[Exercise]:
Quote the listing in full, exactly as given, minus any pictures.
::: Data excerpt :::
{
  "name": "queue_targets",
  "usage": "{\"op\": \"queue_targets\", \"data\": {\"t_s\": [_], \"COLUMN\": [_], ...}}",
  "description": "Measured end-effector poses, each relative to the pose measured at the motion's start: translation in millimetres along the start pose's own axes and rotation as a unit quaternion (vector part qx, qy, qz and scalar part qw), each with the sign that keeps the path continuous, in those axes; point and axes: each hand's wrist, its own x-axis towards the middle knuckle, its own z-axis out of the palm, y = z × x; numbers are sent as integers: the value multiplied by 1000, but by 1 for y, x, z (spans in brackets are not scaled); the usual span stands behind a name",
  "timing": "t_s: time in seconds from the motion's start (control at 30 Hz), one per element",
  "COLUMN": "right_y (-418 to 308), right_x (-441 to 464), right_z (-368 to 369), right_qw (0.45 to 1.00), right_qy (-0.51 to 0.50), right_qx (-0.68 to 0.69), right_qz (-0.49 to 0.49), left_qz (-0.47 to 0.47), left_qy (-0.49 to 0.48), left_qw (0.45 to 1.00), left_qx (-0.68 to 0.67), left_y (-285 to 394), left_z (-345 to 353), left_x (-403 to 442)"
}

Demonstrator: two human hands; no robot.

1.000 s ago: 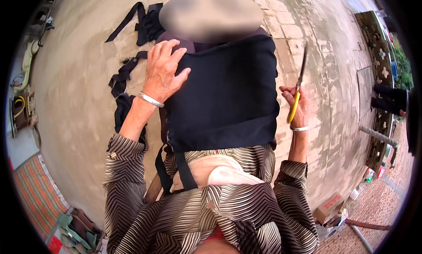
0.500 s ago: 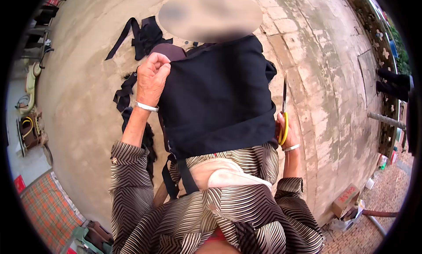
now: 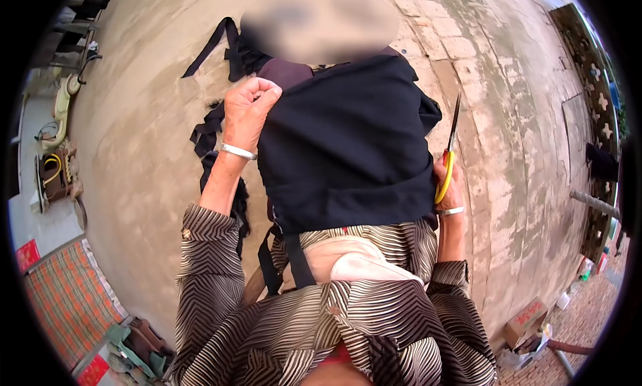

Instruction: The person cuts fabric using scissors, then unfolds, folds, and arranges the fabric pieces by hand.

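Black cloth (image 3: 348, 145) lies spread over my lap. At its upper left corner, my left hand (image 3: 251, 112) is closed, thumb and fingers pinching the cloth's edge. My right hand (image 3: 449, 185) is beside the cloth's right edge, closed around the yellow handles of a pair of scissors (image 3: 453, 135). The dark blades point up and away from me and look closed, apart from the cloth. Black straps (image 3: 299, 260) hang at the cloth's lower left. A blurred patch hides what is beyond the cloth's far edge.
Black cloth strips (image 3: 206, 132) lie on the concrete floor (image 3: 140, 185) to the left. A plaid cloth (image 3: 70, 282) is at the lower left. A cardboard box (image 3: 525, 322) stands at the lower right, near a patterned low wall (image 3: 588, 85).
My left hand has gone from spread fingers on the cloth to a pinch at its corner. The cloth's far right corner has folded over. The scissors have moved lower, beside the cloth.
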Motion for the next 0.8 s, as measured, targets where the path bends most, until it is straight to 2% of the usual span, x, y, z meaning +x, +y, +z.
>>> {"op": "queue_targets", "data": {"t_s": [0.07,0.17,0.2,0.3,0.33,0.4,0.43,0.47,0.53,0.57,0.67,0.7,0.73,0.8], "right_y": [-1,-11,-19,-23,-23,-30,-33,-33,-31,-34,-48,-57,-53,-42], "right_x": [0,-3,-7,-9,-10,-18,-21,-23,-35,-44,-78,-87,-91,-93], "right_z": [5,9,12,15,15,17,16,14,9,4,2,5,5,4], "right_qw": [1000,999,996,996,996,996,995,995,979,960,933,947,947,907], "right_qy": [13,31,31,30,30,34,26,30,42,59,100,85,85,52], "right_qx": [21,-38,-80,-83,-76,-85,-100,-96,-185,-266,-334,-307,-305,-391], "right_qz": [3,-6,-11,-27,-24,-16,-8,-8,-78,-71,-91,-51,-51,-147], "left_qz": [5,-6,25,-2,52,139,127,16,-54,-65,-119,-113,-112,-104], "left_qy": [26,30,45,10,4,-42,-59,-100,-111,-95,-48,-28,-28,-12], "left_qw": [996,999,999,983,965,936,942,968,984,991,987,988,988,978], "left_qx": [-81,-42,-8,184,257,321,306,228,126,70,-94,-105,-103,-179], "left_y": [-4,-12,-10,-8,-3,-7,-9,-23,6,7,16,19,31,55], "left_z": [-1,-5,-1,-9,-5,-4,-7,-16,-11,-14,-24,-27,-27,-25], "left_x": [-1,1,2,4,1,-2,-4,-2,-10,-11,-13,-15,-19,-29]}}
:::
[Completed exercise]:
{
  "name": "queue_targets",
  "usage": "{\"op\": \"queue_targets\", \"data\": {\"t_s\": [_], \"COLUMN\": [_], ...}}",
  "description": "Measured end-effector poses, each relative to the pose measured at the motion's start: translation in millimetres along the start pose's own axes and rotation as a unit quaternion (vector part qx, qy, qz and scalar part qw), each with the sign that keeps the path continuous, in those axes; point and axes: each hand's wrist, its own x-axis towards the middle knuckle, its own z-axis out of the palm, y = z × x; numbers are sent as integers: the value multiplied by 1000, but by 1 for y, x, z (spans in brackets are not scaled); the usual span stands behind a name",
  "timing": "t_s: time in seconds from the motion's start (control at 30 Hz), one per element",
  "COLUMN": "right_y (-418 to 308), right_x (-441 to 464), right_z (-368 to 369), right_qw (0.45 to 1.00), right_qy (-0.51 to 0.50), right_qx (-0.68 to 0.69), right_qz (-0.49 to 0.49), left_qz (-0.47 to 0.47), left_qy (-0.49 to 0.48), left_qw (0.45 to 1.00), left_qx (-0.68 to 0.67), left_y (-285 to 394), left_z (-345 to 353), left_x (-403 to 442)"
}

Demonstrator: two human hands; no robot.

1.000 s ago: 
0.500 s ago: 
now: 

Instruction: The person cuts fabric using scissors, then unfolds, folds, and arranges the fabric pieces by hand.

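Black cloth (image 3: 348, 145) lies spread over my lap. At its upper left corner, my left hand (image 3: 251, 112) is closed, thumb and fingers pinching the cloth's edge. My right hand (image 3: 449, 185) is beside the cloth's right edge, closed around the yellow handles of a pair of scissors (image 3: 453, 135). The dark blades point up and away from me and look closed, apart from the cloth. Black straps (image 3: 299, 260) hang at the cloth's lower left. A blurred patch hides what is beyond the cloth's far edge.
Black cloth strips (image 3: 206, 132) lie on the concrete floor (image 3: 140, 185) to the left. A plaid cloth (image 3: 70, 282) is at the lower left. A cardboard box (image 3: 525, 322) stands at the lower right, near a patterned low wall (image 3: 588, 85).
My left hand has gone from spread fingers on the cloth to a pinch at its corner. The cloth's far right corner has folded over. The scissors have moved lower, beside the cloth.
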Motion for the next 0.8 s, as measured, targets where the path bends most, until it is straight to 2% of the usual span, x, y, z meaning +x, +y, +z.
>>> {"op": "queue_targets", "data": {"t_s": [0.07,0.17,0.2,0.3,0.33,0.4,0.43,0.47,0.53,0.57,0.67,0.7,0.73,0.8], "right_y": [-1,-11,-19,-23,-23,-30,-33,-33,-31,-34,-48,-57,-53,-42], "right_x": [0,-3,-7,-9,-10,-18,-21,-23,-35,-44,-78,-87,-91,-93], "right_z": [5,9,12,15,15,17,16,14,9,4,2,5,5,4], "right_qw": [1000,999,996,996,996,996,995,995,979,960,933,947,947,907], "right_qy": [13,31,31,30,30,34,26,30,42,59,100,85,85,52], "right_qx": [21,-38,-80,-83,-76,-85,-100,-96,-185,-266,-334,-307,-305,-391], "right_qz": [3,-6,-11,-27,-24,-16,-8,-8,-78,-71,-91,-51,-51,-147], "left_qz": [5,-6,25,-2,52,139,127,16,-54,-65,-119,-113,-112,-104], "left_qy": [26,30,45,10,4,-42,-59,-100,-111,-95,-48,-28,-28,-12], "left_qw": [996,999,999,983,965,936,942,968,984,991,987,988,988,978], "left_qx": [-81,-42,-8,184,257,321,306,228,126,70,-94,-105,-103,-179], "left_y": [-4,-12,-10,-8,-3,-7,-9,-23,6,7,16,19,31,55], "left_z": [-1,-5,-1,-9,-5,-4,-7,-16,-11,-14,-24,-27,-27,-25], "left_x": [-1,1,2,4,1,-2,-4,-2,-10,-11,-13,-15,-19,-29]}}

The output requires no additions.